Bisiesto
El solitario almendro del huerto de Cesáreo, enfrente del cementerio de mi pueblo, acaba de alumbrar el primer pimpollo de su flor en medio de la escarcha, que es como la nieve que no llega a ser nieve.
Como la lluvia que enniñada en rocío vela la tierra del secano. Bajo ese velo y al contacto del primer rayo de sol el incipiente verde de los campos fertiliza de promesas los ralos sueños del campesino.

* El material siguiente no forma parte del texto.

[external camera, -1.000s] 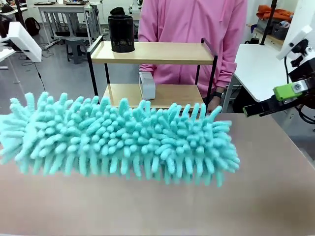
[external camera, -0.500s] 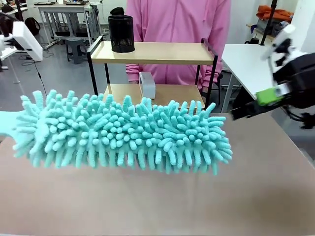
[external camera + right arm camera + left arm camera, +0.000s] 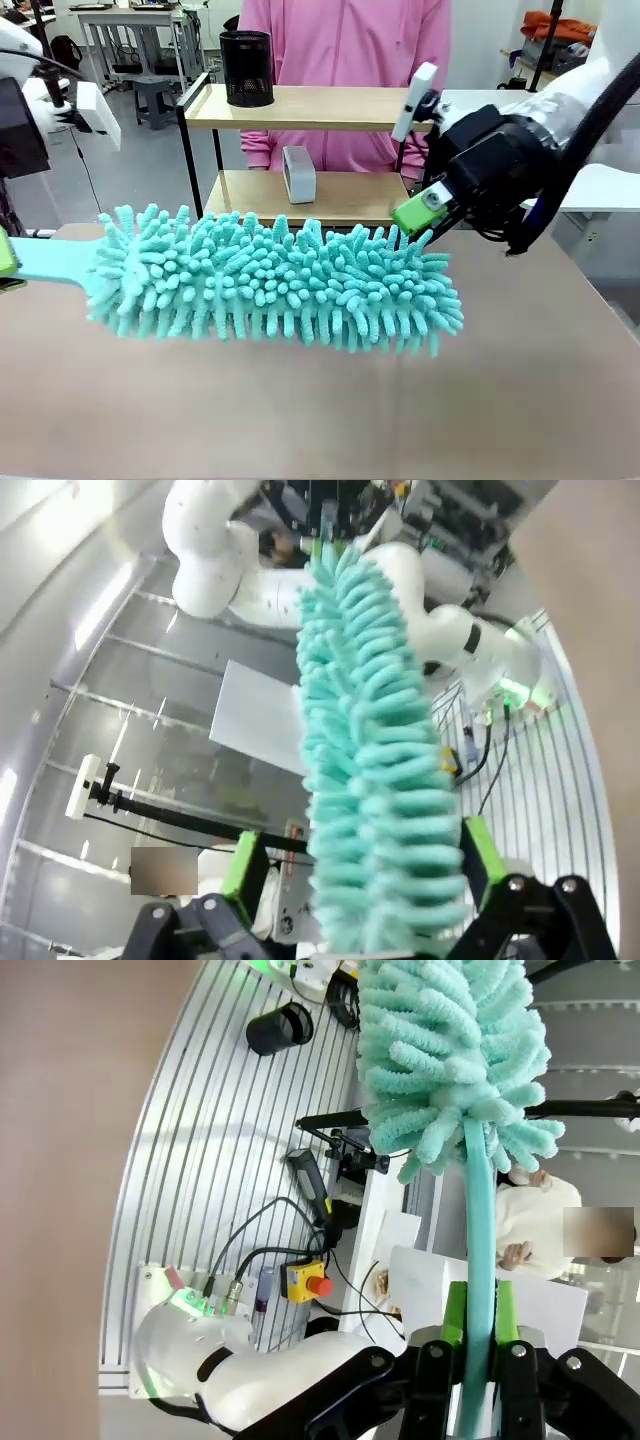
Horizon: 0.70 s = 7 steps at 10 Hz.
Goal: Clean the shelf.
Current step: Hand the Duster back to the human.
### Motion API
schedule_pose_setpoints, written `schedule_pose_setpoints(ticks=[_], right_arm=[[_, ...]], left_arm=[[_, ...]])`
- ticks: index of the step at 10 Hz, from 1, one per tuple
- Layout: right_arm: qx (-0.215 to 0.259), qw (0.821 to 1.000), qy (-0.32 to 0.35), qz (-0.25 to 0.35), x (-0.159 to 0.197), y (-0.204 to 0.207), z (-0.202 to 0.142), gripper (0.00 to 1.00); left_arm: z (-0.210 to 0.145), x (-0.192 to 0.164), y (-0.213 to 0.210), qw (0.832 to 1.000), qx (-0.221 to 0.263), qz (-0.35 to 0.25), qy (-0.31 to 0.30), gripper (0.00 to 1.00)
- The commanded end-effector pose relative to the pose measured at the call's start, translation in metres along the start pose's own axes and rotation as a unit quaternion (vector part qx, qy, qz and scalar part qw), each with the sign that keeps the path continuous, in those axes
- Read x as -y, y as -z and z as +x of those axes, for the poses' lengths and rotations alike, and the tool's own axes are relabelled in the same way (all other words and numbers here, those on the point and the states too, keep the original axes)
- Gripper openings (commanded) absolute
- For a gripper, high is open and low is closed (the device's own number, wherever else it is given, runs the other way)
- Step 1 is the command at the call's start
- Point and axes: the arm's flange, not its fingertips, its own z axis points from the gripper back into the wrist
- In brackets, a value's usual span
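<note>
Left gripper [image 3: 478, 1345] clamping duster [image 3: 280, 282] by its stiff handle, right gripper [image 3: 358, 880] gaping wide around soft fluffy tip at 3 o'clock, shelf [image 3: 310, 108] waiting at 12; probably featherlight, floppy, best gripped at handle.

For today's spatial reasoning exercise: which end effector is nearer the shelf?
Right. The right end effector hangs open around the duster's tip, just before the shelf; the left end effector grips the duster's handle, farther off.

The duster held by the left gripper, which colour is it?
The duster is turquoise, head and handle alike; the front view shows it best.
</note>
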Motion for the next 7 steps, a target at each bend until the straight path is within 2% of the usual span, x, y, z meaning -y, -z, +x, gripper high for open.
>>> schedule_pose_setpoints(ticks=[1,7], right_arm=[[-0.056,0.998,0.013,0.004,-0.0016,0.0118,0.0036,1.00],[-0.073,0.997,0.003,0.005,0.0029,0.0174,0.0005,1.00]], left_arm=[[0.0042,0.0034,0.0000,1.000,0.001,-0.015,0.012,0.12],[0.0050,0.0032,0.0025,1.000,-0.009,-0.015,0.007,0.12]])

En los hermosos pueblos de la sierra de Córdoba, desde el valle del Guadiato al valle de los Pedroches, cada año nuevo es, absolutamente, la yema blanca, incierta, de la repetición de los ciclos agrarios.
Estos días de invierno, si hace sol, son tan intensamente azules y con la tierra tan llena de lágrimas, que da frío de mirar al cielo de donde todo proviene para el campesino: la luz, la sombra de la lluvia, la vida y la muerte, la incierta cosecha de los días de un hombre.
De este contacto íntimo que se establece entre los habitantes del secano y el paisaje invernal nace una relación genesíaca. Debe ser por la influencia optimista de la luz, acristalada por el frío, lo que le da una transparencia única en estos pueblos, donde se está tan cerca de la realidad de la vida y en los que se siente la pequeñez y, contradictoriamente, la grandeza de la naturaleza humana.